European scientists will develop improved decision support tools that can help optimize disease control in the Nordic-Baltic region.
A new European project aims to provide cereal farmers in the Nordic-Baltic region with better models for predicting leaf spot diseases in wheat and barley by choosing and improving user-friendly, locally adapted disease prediction models, made available to the farmers through locally adapted IPM tools.
Wheat and barley are among the most widely produced agricultural crops in the Nordic-Baltic region and provide a source of nutrition for both animals and humans. However, spots, blotches and blemishes on the leaves of these important crops, can interfere with the most well laid plans and reduce the harvest significantly. These plant diseases are due to fungi that colonize and kill the plant tissue. The solution is integrated pest management (IPM), which includes intelligent use of fungicides.
- Improved management strategies can reduce the numbers of unnecessary fungicide sprayings and optimize timing of the required fungicide treatments. This can contribute to increased food production, better economy for the growers and decreased impact on the environment, says Dr. Berit Nordskog of the Norwegian Institute of Bioeconomy.
Dr. Berit Nordskog is the coordinator of the three-year project, called SpotIT, which involves scientists from six different research institutions in Norway, Sweden, Lithuania, Denmark and Finland. The project has a total budget of € 1,469,828 of which approximately € 1.3 m have been granted through the C-IPM second call.
The project will provide locally adapted disease forecasting models via a trans-national platform. This will allow cost-efficient development of locally adapted decision support systems in the country’s own language, thus facilitating the implementation of IPM.
Getting to know farmer behavior and needs
The first step will be to characterize the end user groups and their preferences for leaf spot control strategies and decision support systems. The project partners will use this knowledge to gain an understanding of the motives behind farmers’ decision-making in relation to IPM tools and thereby optimize the precision and quality of pest management strategies.
The next step will be to improve and validate risk prediction models for wheat and barley diseases based on field observations and historical data. The project will then develop IPM tools that accommodate local user needs based on available infrastructure, locally available input data and local resources.

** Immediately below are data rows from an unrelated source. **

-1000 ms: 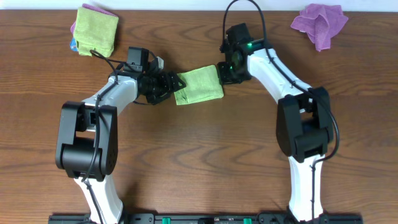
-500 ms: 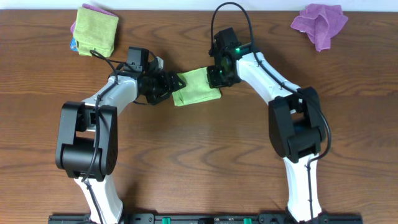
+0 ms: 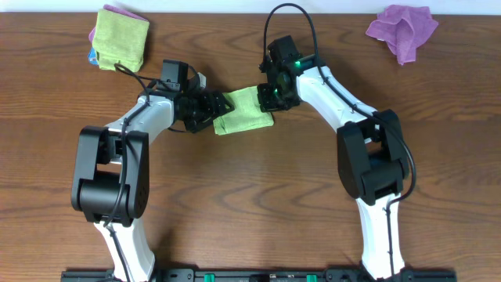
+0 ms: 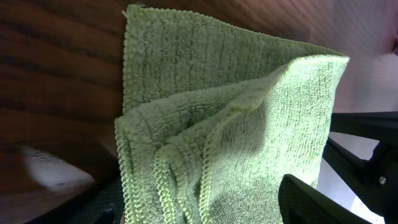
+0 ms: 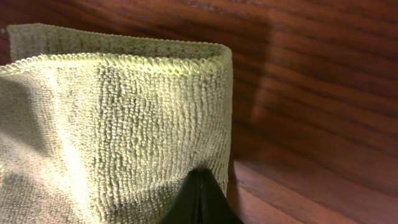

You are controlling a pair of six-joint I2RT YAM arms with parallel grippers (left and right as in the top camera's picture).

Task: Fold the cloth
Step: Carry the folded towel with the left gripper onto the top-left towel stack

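Observation:
The green cloth (image 3: 243, 112) lies folded on the wooden table between my two arms. My right gripper (image 3: 271, 95) is shut on the cloth's right edge; in the right wrist view its fingers (image 5: 200, 183) meet in a point pinching the folded cloth (image 5: 112, 118). My left gripper (image 3: 211, 110) is at the cloth's left edge. In the left wrist view its dark fingers (image 4: 199, 208) stand wide apart, with the cloth's (image 4: 230, 118) layered stitched edges lying between them.
A folded green cloth (image 3: 122, 36) sits on purple and blue cloths at the back left. A crumpled purple cloth (image 3: 403, 28) lies at the back right. The bare wooden table (image 3: 250, 204) extends toward the front.
My right gripper has moved left with the cloth's right edge, and the cloth has shifted left toward my left gripper. The left arm has hardly moved.

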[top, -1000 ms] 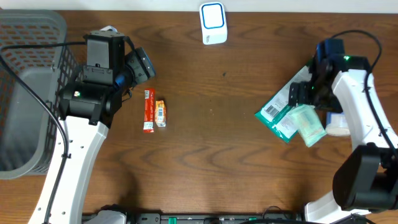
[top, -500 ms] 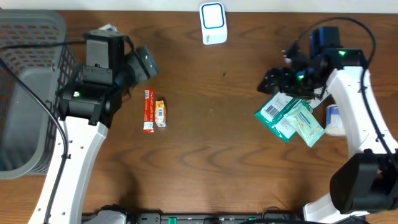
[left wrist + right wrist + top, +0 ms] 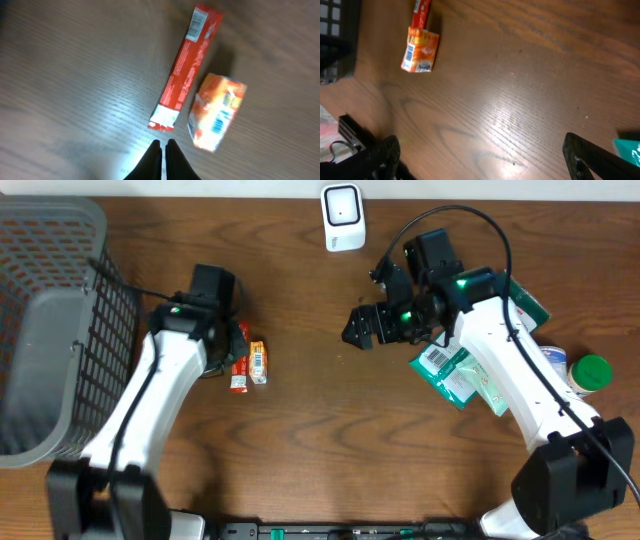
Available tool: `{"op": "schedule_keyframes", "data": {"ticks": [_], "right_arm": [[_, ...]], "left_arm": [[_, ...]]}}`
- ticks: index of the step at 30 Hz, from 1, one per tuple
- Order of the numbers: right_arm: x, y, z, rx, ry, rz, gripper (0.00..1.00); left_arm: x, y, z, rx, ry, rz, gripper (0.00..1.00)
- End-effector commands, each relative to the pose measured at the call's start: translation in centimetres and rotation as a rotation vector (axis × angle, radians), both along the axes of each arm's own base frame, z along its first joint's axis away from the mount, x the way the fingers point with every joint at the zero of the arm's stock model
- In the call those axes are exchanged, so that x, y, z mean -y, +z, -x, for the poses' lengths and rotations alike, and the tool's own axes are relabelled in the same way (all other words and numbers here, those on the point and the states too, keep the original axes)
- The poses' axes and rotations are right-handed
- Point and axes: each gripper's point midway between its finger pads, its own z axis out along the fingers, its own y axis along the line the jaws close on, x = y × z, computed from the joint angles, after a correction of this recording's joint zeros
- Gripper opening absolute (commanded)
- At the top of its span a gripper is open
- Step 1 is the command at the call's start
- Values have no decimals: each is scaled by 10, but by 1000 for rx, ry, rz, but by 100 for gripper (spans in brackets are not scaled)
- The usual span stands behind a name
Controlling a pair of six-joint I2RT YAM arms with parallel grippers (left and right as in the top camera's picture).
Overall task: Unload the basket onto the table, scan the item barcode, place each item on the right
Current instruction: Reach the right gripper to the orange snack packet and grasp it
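Observation:
A long red stick pack (image 3: 238, 358) and a small orange pack (image 3: 258, 363) lie side by side on the wooden table, left of centre. My left gripper (image 3: 228, 365) hangs right beside them, shut on nothing. In the left wrist view its fingertips (image 3: 163, 146) sit just short of the red pack's (image 3: 185, 75) white end, with the orange pack (image 3: 217, 112) to the right. A white scanner (image 3: 342, 218) stands at the back edge. My right gripper (image 3: 368, 305) is open over bare wood mid-table, and both packs (image 3: 420, 50) lie far from its jaws (image 3: 485, 160).
Green packets (image 3: 455, 372) lie under the right arm, and a green-lidded bottle (image 3: 586, 372) lies further right. A grey wire basket (image 3: 50, 330) fills the left side of the table.
My left arm dropped down beside the two packs and its gripper went from open to shut. My right arm swung left, away from the green packets, still open.

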Motion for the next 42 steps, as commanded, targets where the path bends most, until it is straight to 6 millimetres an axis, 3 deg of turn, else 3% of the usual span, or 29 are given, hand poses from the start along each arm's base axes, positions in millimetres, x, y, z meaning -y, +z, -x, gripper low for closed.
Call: {"op": "schedule_keyframes", "data": {"ticks": [1, 4, 8, 15, 20, 22, 23, 25, 27, 28, 30, 32, 34, 36, 37, 42], "right_arm": [[-1, -5, 6, -12, -17, 24, 99], [6, -8, 4, -7, -32, 61, 99], [8, -9, 4, -10, -36, 69, 99], [9, -10, 6, -19, -37, 73, 99], [6, -10, 7, -18, -29, 72, 99], [-3, -9, 11, -9, -4, 72, 89], [-12, -10, 13, 13, 4, 92, 78], [-21, -12, 12, 41, -38, 139, 70], [-42, -11, 12, 104, -58, 173, 46], [-47, -10, 12, 124, -63, 179, 41], [-82, -6, 10, 256, -70, 201, 33], [-105, -7, 12, 323, -58, 205, 35], [-125, -13, 18, 348, -47, 203, 29], [-147, -30, 25, 363, -16, 212, 8], [-154, -39, 27, 371, -6, 222, 4], [-191, -95, 28, 393, 39, 236, 2]], "left_arm": [[9, -32, 2, -93, -8, 38, 8], [28, -52, -2, -136, -52, 122, 8], [57, -62, -4, -160, -120, 268, 8], [92, -53, -7, -141, -203, 463, 8], [92, -51, -14, -105, -230, 462, 7], [86, -44, -21, -74, -215, 449, 7], [72, -35, -29, -42, -166, 421, 7], [51, -22, -35, -1, -93, 378, 7], [28, -5, -37, 51, -36, 332, 9], [17, 5, -37, 78, -14, 310, 11], [-10, 23, -33, 129, 43, 244, 17], [-31, 35, -25, 150, 96, 201, 23], [-44, 41, -17, 147, 144, 192, 24], [-56, 42, -8, 130, 195, 187, 24], [-59, 42, -5, 122, 206, 187, 24], [-62, 34, 2, 88, 221, 186, 24]]}}
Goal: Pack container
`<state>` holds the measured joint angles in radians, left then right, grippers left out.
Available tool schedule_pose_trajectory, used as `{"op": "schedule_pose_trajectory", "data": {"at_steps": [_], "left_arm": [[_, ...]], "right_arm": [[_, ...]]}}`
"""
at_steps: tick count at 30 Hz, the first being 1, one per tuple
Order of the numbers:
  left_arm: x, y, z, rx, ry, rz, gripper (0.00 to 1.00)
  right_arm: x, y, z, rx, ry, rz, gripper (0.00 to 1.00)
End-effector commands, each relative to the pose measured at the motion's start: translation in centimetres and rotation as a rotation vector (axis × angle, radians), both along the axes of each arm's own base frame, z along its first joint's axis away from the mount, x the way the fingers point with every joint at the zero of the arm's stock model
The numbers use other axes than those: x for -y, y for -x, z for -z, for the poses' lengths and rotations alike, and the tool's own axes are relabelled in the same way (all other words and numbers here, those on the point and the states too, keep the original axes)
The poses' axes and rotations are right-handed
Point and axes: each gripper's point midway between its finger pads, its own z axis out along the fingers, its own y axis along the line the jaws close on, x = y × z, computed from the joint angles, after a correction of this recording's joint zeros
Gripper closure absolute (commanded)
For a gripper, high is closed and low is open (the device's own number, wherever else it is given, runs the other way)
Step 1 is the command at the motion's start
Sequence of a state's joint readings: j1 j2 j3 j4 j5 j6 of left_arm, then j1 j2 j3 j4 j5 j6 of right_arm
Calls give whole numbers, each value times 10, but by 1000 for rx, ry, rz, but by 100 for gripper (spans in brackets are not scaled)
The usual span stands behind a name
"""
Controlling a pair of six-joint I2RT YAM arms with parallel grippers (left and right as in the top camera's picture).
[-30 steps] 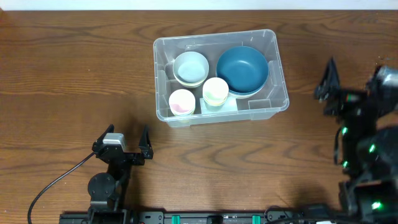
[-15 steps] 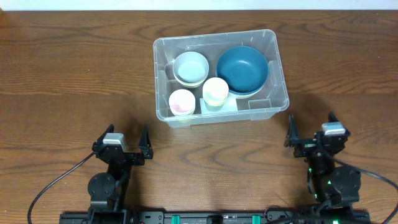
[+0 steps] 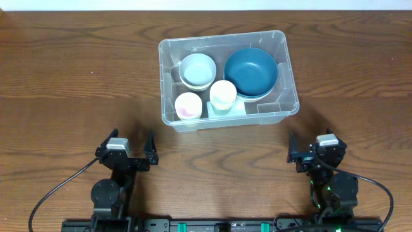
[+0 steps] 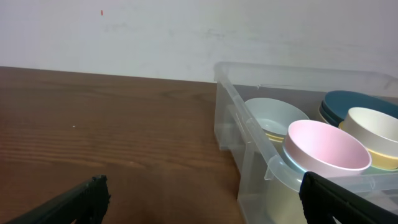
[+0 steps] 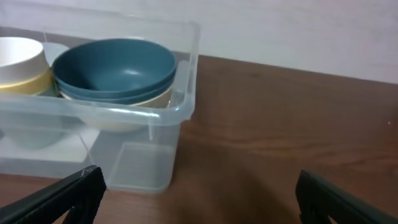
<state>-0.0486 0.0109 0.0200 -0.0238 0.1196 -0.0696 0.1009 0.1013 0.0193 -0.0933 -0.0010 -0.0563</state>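
Note:
The clear plastic container (image 3: 222, 37) stands at the table's middle back. Inside it lie a stack of dark blue bowls (image 3: 251, 71), a pale bowl (image 3: 197, 69), a cream cup (image 3: 223, 94) and a pink cup (image 3: 188, 105). My left gripper (image 3: 127, 143) rests low near the front edge, left of the container, open and empty. My right gripper (image 3: 315, 147) sits near the front edge on the right, also open and empty. In the left wrist view the container's wall (image 4: 249, 140) and pink cup (image 4: 323, 146) lie ahead on the right; the right wrist view has the container's corner (image 5: 186, 74) ahead on the left.
Bare brown wooden table (image 3: 77, 77) surrounds the container on all sides. A black cable (image 3: 58, 190) runs from the left arm's base toward the front edge. A white wall (image 4: 155, 31) stands behind the table.
The right arm has come down from the table's right edge to a low spot near the front edge, its jaws still open. The left arm and the container's contents have not moved.

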Motion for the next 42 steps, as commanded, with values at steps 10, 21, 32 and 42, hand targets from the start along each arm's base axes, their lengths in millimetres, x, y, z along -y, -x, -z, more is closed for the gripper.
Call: {"op": "schedule_pose_trajectory", "data": {"at_steps": [10,21,32,42], "left_arm": [[2,1,15,-45,-18,12,2],[2,1,15,-45,-18,12,2],[2,1,15,-45,-18,12,2],[2,1,15,-45,-18,12,2]], "right_arm": [[3,3,-20,97,41,6,1],[3,3,-20,96,41,5,1],[3,3,-20,96,41,5,1],[3,3,-20,96,41,5,1]]}}
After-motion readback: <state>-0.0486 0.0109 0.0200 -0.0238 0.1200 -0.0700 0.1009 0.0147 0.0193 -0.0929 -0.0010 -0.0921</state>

- Despite development of national decision support systems in many countries, farmers do not always use the available tools. We will look at the needs and preferences of the end users to gain insight into how to improve the spread of local decision support systems, which in turn can promote the implementation of IPM – to the benefit of farming and the environment, says Berit Nordskog.
VIPS is an automatic forecasting system for agricultural pests and diseases, developed by NIBIO (the Norwegian Institute of Bioeconomy Research) and Norsk landbruksrådgivning (The Norwegian agricultural extension service).